Como Reed Hastings, o criador da Netflix, reescreveu o script de Hollywood

11 de setembro de 2020
Ernesto S. Ruscio- Correspondente/ GettyImage

CEO e cofundador da maior plataforma de streaming do mundo aposta em modelo de autonomia dos funcionários e lista de talentos

O homem responsável por manter o mundo entretido faz tudo, pelo menos hoje em dia, sozinho, na frente de uma tela de computador, no quarto de seu filho. De certa forma, é o cenário perfeito para Reed Hastings, o despretensioso cofundador e coCEO da Netflix, cujo exército global de inovadores revolucionou o entretenimento doméstico.

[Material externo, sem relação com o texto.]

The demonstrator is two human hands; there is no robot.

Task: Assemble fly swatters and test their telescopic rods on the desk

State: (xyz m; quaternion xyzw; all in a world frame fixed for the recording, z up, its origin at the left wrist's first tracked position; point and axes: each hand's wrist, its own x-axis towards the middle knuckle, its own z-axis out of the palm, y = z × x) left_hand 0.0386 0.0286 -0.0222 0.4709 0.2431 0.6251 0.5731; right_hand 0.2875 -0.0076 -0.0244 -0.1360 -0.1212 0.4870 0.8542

Enquanto Hollywood mede os escritórios pelo tamanho, o analítico Hastings –um intruso do Vale do Silício– valoriza a funcionalidade em vez das armadilhas tradicionais da indústria.

Atualmente, a Netflix funciona em altíssimo nível. Enquanto o ano da pandemia subverte as empresas de entretenimento –os parques temáticos da Disney, os sucessos de bilheteria liberados da Warner Bros e os cinemas fechados da AMC– a Netflix está tendo seu momento de brilho. Um momento de prestígio, com um recorde de 160 indicações ao Emmy, ultrapassando a HBO, há muito tempo dominante na premiação, e maior presença no Oscar do que qualquer outra empresa de mídia. Um momento de influência, somando quase tantos clientes nos primeiros seis meses deste ano do que em todo o anos de 2019, estendendo seu alcance para quase 200 milhões de assinantes em 190 países. E, por fim, um momento de ganhos, com vendas aumentando 25% ano após ano, lucros mais do que dobrando e seu ações se valorizando em 50%, já que a maior parte do mercado gira descontroladamente apenas para zerar as contas. Capitalização de mercado atual: US$ 213,3 bilhões.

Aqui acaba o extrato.